According to Mr Daly, “The outbreak of the coronavirus (Covid-19) will have a profound impact on every aspect of Irish society. As a result of the necessary public health measures needed to curtail the spread of Covid-19, Ireland has moved from being one of the fastest growing economies in Europe with near full employment, to a point where the unemployment rate is now forecasted to peak at 22% by the second quarter of 2020. This economic impact will have far reaching implications throughout Ireland and the ability of policymakers to use an evidence based approach in identifying the exposure, resilience and appropriate responses of our regions, counties and towns is critically important.
“Unfortunately, evidence at the appropriate level has been extremely limited. In the absence of such up-to-date regional data, and considering the sheer scale of this crisis, the need to identify and understand the economic exposure and resilience of areas across Ireland has never been stronger.

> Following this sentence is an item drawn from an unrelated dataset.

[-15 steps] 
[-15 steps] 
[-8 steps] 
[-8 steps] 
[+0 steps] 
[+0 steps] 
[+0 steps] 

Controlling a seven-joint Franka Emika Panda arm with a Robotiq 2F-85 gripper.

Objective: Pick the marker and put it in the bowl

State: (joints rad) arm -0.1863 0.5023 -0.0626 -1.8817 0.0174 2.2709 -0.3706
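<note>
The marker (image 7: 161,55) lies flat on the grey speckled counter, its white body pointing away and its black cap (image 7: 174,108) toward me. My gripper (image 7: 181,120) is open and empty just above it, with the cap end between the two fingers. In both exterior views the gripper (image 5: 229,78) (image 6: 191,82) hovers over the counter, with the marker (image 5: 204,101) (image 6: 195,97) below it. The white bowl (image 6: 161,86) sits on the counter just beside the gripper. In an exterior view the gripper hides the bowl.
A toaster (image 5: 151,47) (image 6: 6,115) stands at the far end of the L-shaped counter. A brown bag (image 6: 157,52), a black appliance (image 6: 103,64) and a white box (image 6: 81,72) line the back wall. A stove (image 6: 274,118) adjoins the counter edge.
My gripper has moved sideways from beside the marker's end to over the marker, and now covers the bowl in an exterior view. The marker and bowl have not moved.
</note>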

“The three Regional Assemblies of Ireland play a leadership role in regional development working with key stakeholders at EU, national, regional and local level to accelerate this agenda. This involves providing advice and support to other appropriate public bodies of the regional implications of their policies and plans, with specific focus on planning and economic development. Under our remit, the three Regional Assemblies of Ireland are fully committed to assisting in tackling such challenges and in supporting economic recovery across all of Ireland’s regions.”
The Regional Assemblies of Ireland Covid-19 Regional Economic Analysis identifies which regions, sub-regions, counties, cities and towns are more likely to be exposed to economic disruption caused by the necessary measures needed to prevent the spread of COVID-19.
“The purpose of this report is to inform policymakers at a local, regional and national level of the extent of economic exposure and resilience across Ireland. This is consistent with the key principal of building economic resilience which is detailed in each assembly’s Regional Spatial and Economic Strategy. This will be achieved by identifying the potential regional economic impact of Covid-19, ensuring that national, regional and local bodies are best equipped in designing appropriate policy responses to this unprecedented crisis. Ultimately, solutions – based on an evidence-based approach – are needed now more than ever and it is imperative that there is greater awareness of the potential economic exposure of our regions, counties and towns.”